Records from a data source:

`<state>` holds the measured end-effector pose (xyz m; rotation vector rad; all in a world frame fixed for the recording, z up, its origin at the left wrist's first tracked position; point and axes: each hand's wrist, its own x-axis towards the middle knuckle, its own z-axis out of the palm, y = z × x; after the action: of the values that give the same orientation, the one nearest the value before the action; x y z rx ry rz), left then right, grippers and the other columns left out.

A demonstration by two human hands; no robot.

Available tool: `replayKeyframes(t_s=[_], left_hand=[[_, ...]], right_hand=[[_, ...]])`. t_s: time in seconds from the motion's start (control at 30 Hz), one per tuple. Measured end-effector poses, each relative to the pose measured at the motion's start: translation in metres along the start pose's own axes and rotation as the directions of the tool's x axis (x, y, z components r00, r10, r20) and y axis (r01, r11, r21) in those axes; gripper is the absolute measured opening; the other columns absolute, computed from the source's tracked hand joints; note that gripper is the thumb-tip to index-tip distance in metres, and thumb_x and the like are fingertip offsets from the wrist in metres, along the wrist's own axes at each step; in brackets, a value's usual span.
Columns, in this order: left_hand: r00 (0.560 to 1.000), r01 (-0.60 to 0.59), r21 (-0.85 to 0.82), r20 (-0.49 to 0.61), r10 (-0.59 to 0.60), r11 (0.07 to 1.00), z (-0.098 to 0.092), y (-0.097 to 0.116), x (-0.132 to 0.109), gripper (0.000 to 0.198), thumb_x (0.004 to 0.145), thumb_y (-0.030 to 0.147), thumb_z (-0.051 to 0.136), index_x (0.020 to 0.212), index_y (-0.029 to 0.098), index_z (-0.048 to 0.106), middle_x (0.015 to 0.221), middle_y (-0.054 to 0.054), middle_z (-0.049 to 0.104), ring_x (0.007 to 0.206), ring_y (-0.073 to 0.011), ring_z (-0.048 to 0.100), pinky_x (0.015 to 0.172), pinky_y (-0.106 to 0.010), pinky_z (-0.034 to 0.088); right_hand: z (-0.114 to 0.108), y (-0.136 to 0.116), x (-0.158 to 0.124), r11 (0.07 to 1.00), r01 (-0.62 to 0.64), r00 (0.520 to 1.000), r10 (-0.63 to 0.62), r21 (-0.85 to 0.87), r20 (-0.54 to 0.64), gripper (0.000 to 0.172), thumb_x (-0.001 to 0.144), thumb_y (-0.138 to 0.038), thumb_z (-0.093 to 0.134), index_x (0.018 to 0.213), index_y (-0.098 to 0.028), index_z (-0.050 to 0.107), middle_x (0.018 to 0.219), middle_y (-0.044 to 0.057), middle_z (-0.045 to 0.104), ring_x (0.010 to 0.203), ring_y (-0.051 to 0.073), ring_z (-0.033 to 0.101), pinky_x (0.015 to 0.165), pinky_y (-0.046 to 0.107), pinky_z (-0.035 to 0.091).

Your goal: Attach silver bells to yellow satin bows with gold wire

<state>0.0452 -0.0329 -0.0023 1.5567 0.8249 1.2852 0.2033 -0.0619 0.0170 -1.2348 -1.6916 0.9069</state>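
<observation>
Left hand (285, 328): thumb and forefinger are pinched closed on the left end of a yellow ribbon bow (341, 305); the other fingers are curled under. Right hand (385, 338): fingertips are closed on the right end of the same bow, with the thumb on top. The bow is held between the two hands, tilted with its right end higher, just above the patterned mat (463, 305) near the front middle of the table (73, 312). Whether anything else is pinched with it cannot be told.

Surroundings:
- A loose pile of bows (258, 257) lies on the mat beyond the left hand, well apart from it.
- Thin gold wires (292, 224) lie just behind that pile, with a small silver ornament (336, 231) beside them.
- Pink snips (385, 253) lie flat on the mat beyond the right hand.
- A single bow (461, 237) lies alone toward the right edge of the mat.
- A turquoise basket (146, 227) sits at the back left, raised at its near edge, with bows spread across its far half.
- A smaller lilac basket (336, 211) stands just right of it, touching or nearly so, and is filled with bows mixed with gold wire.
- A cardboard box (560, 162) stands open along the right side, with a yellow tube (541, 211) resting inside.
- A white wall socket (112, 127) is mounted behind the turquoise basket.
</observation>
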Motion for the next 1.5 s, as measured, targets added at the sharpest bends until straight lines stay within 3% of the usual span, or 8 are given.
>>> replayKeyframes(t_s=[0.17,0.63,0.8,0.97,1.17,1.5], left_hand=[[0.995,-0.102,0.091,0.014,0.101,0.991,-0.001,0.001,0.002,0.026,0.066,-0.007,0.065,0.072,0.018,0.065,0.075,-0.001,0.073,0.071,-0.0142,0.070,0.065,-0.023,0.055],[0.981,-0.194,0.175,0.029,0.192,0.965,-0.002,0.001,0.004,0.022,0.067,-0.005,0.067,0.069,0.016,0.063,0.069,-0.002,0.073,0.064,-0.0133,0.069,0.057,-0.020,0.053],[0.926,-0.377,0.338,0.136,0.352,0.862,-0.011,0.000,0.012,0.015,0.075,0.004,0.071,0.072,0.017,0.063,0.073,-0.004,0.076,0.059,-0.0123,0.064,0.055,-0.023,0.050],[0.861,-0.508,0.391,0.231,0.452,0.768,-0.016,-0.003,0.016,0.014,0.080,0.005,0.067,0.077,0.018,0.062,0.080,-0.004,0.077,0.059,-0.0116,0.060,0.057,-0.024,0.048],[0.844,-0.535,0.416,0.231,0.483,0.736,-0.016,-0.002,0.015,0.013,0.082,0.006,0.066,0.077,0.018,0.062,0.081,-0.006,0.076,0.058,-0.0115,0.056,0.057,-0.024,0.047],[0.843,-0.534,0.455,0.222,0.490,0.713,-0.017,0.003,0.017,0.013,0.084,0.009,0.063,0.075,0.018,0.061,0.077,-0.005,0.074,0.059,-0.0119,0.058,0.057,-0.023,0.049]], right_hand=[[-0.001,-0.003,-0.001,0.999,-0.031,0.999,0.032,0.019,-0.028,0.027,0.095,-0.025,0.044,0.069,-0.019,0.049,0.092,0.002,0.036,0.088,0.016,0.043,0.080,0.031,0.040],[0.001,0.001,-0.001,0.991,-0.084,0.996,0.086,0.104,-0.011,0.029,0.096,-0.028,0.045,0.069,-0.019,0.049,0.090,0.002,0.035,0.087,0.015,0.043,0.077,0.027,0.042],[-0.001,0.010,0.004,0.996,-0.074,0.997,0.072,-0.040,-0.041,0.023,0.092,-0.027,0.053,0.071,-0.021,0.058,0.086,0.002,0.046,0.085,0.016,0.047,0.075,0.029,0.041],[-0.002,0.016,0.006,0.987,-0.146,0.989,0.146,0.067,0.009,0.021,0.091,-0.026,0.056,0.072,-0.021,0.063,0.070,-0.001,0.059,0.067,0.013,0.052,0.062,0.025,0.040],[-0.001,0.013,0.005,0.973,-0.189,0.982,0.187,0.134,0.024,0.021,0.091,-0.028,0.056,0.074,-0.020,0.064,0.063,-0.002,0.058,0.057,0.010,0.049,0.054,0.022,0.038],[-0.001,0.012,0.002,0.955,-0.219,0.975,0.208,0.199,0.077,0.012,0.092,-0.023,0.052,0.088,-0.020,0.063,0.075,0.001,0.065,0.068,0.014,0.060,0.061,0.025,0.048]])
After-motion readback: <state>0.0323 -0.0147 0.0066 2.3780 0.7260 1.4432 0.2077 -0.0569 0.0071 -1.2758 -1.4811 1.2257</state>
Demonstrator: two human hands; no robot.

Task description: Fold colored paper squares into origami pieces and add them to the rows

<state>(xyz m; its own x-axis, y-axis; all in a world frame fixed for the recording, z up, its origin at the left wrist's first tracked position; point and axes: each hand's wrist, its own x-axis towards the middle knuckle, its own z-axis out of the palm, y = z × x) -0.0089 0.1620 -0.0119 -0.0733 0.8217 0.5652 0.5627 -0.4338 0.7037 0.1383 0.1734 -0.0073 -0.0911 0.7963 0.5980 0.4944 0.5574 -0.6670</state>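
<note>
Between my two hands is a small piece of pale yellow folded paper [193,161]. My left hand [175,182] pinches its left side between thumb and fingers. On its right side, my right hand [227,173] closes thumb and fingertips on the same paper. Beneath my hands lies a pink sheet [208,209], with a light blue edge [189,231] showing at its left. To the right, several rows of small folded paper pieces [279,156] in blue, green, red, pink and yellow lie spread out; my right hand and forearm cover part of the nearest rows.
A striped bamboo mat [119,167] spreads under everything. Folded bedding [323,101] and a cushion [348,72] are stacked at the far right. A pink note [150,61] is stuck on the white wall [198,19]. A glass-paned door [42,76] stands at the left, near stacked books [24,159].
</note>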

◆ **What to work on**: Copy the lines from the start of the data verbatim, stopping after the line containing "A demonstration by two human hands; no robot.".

◆ **Task output**:
`<state>` holds the measured end-effector pose (xyz m; rotation vector rad; all in a world frame fixed for the recording, z up, its origin at the left wrist's first tracked position; point and axes: each hand's wrist, its own x-axis towards the middle knuckle, its own z-axis out of the palm, y = z × x; after the action: of the values that give the same orientation, the one nearest the value before the action; x y z rx ry rz), left then right, grippers and the other columns left out.

A demonstration by two human hands; no robot.

Output for the exercise is complete.